→ Task to complete
What follows is a listing; repeat exactly, and only, its lines from the one holding "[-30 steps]" through the last, leaving any pictures out.

→ Data provided
☆ ☆ ☆ ☆ ☆ ☆ ☆
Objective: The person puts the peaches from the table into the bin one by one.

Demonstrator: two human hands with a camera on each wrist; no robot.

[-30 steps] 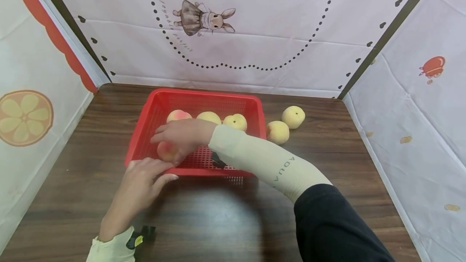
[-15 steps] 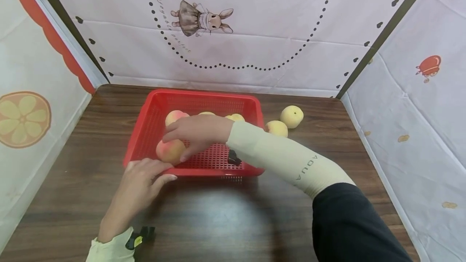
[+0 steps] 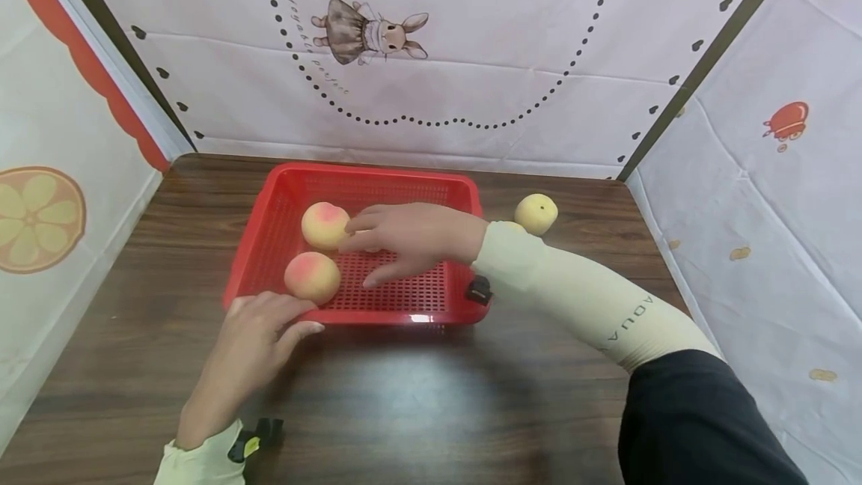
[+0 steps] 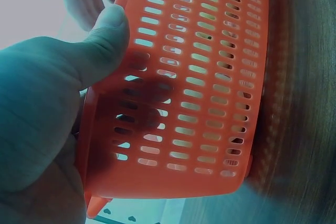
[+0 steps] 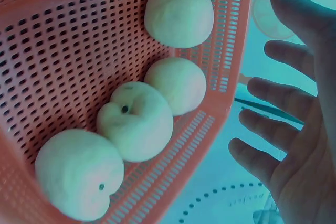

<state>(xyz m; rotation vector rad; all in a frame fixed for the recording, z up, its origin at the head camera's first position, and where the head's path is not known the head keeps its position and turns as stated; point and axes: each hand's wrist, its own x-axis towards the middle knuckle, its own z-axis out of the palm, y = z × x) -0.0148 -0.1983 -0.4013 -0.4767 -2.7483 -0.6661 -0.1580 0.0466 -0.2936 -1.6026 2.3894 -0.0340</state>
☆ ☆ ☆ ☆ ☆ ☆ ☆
→ Written response
[-30 steps] 
[-15 steps] 
[+0 steps] 
[+0 steps] 
[+0 steps] 

<state>(xyz m; rotation vector rad; all in a frame fixed for the recording, z up, its origin at the head camera's first position, and where the head's path is not known the head keeps its position and turns as stated; point and axes: each hand's wrist, its own x-axis towards the middle knuckle, its own z-axis out of the palm, y = z × x) -0.0148 -0.1983 -0.4013 -0.4767 -2.7483 -0.6661 -0.1580 0.0466 -0.2936 -1.6026 2.3894 -0.0340</state>

The required output is now complete.